Question 1: How does the 8000 characters come into play and where should I be aware of it?
Setting n to 8000 causes 8000 characters to come into play. You need to be aware of the Precision, Scale, and Length (Transact-SQL) references about char, nchar, nvarchar, and varchar. In contrast, setting n to max (no quotes) causes SQL Server to store (and return) the maximum number of bytes (as mentioned in your quote).
Question 2 : will a .net datareader query to this column always return the full result with 100 000+ character?
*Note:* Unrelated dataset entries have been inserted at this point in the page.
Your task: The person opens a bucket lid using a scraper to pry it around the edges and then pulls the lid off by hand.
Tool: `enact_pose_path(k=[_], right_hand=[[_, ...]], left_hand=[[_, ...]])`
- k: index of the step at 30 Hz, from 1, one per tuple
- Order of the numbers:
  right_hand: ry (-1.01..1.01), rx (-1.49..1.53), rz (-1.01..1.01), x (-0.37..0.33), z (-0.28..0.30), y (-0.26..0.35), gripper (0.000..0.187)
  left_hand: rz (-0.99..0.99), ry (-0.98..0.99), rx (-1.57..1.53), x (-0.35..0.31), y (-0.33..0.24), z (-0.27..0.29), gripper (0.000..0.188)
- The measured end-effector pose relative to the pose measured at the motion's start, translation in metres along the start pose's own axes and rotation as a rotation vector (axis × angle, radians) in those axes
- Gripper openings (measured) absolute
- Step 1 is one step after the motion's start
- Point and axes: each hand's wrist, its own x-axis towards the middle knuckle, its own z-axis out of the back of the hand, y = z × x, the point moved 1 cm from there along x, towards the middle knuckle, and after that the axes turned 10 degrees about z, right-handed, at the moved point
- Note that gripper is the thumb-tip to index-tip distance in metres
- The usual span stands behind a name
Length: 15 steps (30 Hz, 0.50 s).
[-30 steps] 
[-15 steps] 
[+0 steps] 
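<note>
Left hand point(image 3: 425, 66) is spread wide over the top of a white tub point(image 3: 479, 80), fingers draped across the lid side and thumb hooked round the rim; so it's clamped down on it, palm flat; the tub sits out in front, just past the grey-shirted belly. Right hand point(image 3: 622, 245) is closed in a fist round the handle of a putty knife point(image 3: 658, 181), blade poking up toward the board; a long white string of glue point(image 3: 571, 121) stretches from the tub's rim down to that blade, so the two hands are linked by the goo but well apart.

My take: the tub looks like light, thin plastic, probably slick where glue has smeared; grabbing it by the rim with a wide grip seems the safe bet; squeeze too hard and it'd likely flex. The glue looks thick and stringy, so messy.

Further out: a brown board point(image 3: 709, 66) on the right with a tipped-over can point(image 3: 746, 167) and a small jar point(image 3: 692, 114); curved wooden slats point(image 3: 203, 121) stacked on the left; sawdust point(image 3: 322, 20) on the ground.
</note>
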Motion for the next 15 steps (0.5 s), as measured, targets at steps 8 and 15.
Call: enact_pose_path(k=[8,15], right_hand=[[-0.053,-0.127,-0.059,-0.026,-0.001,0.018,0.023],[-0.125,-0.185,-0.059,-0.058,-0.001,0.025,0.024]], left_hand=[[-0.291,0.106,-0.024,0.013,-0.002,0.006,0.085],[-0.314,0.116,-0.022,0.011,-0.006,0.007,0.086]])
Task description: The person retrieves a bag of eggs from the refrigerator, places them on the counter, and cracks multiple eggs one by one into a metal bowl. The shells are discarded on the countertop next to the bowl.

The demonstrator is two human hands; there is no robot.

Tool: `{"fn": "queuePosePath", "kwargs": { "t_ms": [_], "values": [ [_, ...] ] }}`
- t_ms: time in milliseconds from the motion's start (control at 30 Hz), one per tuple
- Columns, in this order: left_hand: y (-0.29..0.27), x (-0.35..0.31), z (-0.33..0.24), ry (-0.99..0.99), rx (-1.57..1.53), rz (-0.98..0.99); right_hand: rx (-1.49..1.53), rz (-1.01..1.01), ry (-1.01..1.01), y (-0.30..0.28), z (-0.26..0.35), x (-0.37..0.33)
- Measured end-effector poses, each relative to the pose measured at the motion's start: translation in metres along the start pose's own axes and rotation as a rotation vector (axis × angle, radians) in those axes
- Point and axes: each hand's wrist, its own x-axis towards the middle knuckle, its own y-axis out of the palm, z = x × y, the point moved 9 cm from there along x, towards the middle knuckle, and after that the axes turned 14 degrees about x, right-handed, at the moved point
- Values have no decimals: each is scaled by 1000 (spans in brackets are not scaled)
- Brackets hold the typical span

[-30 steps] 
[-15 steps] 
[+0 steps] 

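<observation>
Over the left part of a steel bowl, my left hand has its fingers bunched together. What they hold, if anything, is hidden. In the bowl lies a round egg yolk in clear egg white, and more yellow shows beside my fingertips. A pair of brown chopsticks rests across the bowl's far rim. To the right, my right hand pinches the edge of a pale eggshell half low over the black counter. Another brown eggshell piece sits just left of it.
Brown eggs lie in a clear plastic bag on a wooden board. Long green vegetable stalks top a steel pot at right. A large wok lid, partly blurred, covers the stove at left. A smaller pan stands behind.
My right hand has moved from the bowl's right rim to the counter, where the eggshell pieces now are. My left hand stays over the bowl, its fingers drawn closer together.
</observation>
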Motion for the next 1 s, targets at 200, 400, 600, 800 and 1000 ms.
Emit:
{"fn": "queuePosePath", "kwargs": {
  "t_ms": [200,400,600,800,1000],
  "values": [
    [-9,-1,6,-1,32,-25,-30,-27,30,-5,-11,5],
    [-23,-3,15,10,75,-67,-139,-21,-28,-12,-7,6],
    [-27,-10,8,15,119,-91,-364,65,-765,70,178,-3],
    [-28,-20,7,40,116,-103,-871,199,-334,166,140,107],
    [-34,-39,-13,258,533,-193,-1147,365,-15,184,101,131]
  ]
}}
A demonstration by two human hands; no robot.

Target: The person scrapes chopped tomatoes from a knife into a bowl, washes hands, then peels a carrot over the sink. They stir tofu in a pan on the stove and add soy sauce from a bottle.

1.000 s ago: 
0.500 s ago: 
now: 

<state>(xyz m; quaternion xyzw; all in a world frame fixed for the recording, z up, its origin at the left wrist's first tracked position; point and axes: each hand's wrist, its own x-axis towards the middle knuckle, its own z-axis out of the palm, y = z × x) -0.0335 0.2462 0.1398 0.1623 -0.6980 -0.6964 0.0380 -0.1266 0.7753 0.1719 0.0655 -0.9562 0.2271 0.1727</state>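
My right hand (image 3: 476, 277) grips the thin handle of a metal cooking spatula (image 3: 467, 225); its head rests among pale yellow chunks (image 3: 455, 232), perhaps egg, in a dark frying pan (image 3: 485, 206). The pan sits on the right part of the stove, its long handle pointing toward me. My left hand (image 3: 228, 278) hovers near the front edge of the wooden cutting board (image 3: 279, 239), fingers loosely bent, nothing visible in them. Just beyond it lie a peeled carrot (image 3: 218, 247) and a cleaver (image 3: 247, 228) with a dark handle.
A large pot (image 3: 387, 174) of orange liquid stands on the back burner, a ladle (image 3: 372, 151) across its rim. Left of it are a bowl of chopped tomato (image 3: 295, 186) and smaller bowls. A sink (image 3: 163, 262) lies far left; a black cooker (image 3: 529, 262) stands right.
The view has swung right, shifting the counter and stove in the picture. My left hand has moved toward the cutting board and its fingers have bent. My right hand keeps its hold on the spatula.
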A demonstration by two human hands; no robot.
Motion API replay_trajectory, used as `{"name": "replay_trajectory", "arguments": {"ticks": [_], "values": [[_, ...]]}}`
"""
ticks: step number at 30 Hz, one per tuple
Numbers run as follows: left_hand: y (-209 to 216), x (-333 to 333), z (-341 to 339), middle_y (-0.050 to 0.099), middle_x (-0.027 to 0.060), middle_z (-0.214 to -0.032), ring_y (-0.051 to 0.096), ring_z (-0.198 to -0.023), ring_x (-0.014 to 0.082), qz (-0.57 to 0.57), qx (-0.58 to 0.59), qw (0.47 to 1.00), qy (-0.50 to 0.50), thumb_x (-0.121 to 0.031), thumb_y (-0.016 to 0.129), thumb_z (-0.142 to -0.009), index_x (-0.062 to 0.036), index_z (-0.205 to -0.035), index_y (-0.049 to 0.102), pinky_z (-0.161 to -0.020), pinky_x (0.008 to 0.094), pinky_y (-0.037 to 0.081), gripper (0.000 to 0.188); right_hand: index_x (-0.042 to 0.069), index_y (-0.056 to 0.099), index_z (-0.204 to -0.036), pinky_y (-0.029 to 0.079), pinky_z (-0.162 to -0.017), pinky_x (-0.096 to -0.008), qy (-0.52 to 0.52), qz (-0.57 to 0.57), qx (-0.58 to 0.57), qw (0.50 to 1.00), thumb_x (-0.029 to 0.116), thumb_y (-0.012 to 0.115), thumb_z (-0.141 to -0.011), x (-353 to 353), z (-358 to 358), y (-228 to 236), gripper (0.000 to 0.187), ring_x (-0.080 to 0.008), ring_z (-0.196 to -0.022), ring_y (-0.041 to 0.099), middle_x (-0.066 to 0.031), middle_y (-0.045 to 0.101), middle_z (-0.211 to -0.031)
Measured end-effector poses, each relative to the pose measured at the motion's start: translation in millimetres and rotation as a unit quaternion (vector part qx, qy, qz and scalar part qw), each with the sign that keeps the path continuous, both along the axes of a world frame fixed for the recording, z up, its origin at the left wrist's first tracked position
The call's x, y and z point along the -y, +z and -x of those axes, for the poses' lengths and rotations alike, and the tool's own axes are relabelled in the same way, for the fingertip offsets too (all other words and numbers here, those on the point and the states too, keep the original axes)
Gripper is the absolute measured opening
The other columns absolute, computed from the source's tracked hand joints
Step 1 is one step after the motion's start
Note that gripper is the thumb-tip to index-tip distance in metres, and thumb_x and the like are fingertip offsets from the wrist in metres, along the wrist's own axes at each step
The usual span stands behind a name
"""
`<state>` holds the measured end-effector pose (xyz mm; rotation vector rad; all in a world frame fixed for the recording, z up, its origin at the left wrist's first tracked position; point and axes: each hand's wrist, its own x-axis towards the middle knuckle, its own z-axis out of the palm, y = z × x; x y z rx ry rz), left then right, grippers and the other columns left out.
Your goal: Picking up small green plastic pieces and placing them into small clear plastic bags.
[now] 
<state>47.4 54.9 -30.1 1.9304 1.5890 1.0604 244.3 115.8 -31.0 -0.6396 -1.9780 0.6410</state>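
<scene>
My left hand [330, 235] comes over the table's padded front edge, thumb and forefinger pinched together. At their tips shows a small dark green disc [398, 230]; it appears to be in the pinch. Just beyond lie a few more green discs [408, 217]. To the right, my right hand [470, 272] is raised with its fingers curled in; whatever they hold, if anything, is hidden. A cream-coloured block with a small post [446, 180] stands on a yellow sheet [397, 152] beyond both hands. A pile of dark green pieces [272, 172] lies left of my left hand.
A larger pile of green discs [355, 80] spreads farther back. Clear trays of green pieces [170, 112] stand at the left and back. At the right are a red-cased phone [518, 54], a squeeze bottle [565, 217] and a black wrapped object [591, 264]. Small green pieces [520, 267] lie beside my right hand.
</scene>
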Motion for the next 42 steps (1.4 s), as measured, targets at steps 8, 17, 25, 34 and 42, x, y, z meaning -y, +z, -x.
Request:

This is a .Net (not a SQL Server) question, but the .Net datareader fetches a stream of bytes. A byte is not a character, and SQL Server returns bytes (not characters). If n is set to 8000 and the data type is nvarchar, SQL Server returns up to 8000 bytes, which the .Net datareader can interpret to be 4000 Unicode characters. If n is set to 8000 and the data type is varchar, SQL Server returns up to 8000 bytes, which the .Net datareader can interpret to be up to 8000 ANSI characters. If n is set to max and the data type is nvarchar, SQL Server returns up to 2^31-1 bytes, which the .Net datareader can interpret to be up to (2^31-1)/2 characters. If n is set to max and the data type is varchar, SQL Server returns up to 2^31-1 bytes, which the .Net datareader can interpret to be up to 2^31-1 ANSI characters.
If you choose use char or varchar (instead of nchar or nvarchar) because they can store more "characters" (more accurately: bytes), you need to be aware that many Unicode characters have no equivalent ANSI character (thus a large portion of our world's users will be unable to see their localized/native characters in your app).